O Grêmio Estudantil, eleito nesta gestão, foi sempre chamado a participar de tudo, assim indo além da organização de torneios, mas, principalmente, estando presente às reuniões de Conselho de Escola e da APM, podendo opinar nas decisões dos rumos da escola. O Grêmio também se responsabilizou pela apresentação de músicas e textos durante os intervalos dos períodos.
Ainda abrimos espaço, sob programação prévia, para a "Mostra de Talentos" dos alunos da escola, com apresentação, nos intervalos, dos grupos musicais de alunos da escola, com diferentes gêneros musicais. Este espaço também foi utilizado para a socialização de atividades bem sucedidas em sala de aula.
Uma outra ação foi, uma vez por semana, em dias e horários alternados, todas as classes da escola discutirem um tema relacionado ao tema "Ética e Cidadania". Também, nesta mesma organização, cantávamos o Hino Nacional e hasteávamos a Bandeira Nacional, e ainda, fazíamos um projeto de preservação do patrimônio, com a participação dos alunos na limpeza dos tampos das carteiras.
Fizemos ainda um projeto, com a participação de diversos professores, de pintura interna dos muros da escola, cada classe recebendo um "pedaço" do muro para pintar (compramos tinta com verbas estaduais), com o tema "Preservação da Água"; este projeto não chegou a ser concluído, por ser perto do final do ano, preço das tintas e troca de professores, que não deram continuidade à ideia.
Claro que nada disso seria possível sem o engajamento da coordenação pedagógica, da vice-direção, professores, funcionários, alunos, pais, parceiros, pois, já dizia o ditado "uma andorinha não faz verão".
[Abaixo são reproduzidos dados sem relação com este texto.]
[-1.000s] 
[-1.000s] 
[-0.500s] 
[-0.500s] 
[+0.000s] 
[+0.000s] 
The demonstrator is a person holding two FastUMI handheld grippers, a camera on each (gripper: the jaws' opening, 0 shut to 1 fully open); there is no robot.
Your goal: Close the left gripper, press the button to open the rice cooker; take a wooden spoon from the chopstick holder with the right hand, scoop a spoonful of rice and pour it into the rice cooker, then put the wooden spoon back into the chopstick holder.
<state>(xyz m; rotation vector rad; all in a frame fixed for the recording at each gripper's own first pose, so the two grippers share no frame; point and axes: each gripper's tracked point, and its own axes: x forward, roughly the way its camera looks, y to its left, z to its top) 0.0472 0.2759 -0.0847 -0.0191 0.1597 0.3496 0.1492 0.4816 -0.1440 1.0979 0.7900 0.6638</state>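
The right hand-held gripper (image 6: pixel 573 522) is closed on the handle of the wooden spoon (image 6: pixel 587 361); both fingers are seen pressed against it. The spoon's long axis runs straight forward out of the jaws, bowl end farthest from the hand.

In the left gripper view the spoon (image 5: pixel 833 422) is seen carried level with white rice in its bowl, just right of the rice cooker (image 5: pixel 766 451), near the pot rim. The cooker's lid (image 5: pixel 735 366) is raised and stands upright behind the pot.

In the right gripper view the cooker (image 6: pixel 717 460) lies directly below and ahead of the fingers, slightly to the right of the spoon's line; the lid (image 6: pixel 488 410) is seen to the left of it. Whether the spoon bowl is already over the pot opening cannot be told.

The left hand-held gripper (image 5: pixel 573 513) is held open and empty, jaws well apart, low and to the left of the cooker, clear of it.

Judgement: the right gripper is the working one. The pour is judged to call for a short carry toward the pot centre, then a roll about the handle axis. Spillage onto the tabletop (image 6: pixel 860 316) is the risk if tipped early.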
Também é claro que tivemos problemas de disciplina e outros, como evasão na quinta série do período noturno (que, infelizmente, não conseguimos solucionar), que fomos resolvendo junto com o grupo, à medida que surgiam. Na avaliação do SARESP que classificou as escolas em cores, a escola recebeu a classificação "verde".
A escola foi indicada para concorrer ao Prêmio Gestão Escolar, pela Diretoria de Ensino, entre outras cinco.
Fui diretora da escola de julho de 1998 a janeiro de 2001, quando fui para a Supervisão de Ensino, função que exerço atualmente, mas ainda penso ser importante esta socialização de algo que "deu certo" e ainda hoje, de alguma forma tem continuidade, talvez não para todos que ainda estão nesta unidade escolar, mas pelo menos para os que acreditam que o ensino de qualidade é possível.